Yeshua remained in the tomb throughout the first two (full) Days of Passover, that is, from Nisan 15 (from nightfall until following nightfall on Friday) and on Nisan 16 (from nightfall until following nightfall on Saturday), and He was resurrected sometime at on the night of Nisan 17, before sunrise on Sunday morning when the women at the tomb discovered the stone had been rolled away and Yeshua's body was gone (Matt 28:1; John 20:1).
So, transposing this to the secular calendar for this year, Yeshua held his early Passover seder on Nisan 13th (Wednesday), which became Nisan 14th at sundown. That night he was betrayed and arrested, and early the following morning (Thursday) he was brought to Pilate for judgment by crucifixion. He died later that afternoon, at the time of the sacrifice of the lambs at the Temple, on Nisan 14, and was buried before sundown. He was in the tomb for all of Nisan 15 and Nisan 16, and was raised from the dead sometime during the night of Nisan 17 (Saturday) -- before the women discovered the empty tomb (Sunday morning).
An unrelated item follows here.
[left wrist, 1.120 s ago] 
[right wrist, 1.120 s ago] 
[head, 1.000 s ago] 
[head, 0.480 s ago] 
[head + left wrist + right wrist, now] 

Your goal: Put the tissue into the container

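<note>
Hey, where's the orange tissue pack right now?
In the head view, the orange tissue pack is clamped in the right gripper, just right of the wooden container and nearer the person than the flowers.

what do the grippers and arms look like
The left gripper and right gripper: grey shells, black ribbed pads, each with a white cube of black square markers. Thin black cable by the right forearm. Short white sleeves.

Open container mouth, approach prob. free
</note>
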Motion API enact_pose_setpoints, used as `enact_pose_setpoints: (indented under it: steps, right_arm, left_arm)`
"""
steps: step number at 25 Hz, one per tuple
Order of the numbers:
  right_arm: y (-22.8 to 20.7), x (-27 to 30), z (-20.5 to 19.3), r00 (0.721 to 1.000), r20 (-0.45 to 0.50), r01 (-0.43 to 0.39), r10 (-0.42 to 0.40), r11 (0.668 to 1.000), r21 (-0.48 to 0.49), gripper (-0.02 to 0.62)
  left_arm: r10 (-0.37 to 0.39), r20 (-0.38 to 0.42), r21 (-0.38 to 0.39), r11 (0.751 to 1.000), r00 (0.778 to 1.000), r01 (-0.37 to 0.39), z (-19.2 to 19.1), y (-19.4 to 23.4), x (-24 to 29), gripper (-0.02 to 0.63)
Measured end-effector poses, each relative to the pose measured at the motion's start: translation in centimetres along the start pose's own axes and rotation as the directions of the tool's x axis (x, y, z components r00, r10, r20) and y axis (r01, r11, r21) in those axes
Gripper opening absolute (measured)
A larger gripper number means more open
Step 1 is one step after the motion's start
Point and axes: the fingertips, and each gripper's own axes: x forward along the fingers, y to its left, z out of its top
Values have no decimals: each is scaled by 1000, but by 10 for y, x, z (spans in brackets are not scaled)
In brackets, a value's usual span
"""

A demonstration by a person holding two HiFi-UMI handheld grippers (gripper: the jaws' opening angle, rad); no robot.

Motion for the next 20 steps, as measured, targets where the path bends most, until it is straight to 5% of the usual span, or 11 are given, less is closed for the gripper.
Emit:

Again, the benefit of this reckoning is that it accounts for the prophecy of Yeshua that he would be in the earth for “three days and three nights.”
I realize there may be questions about this way of understanding the timing of the resurrection of Yeshua, but this account is in harmony with the basic facts of the Passover holiday and how it served as a “type” or foretelling of the death, burial, and resurrection of our LORD. Happy Passover and Yom Bikkurim, chaverim!
Psalm 16:10
כִּי לֹא־תַעֲזֹב נַפְשִׁי לִשְׁאוֹל
לֹא־תִתֵּן חֲסִידְךָ לִרְאוֹת שָׁחַת
“For you will not abandon my soul to Sheol;
you will not permit your holy one to see destruction.”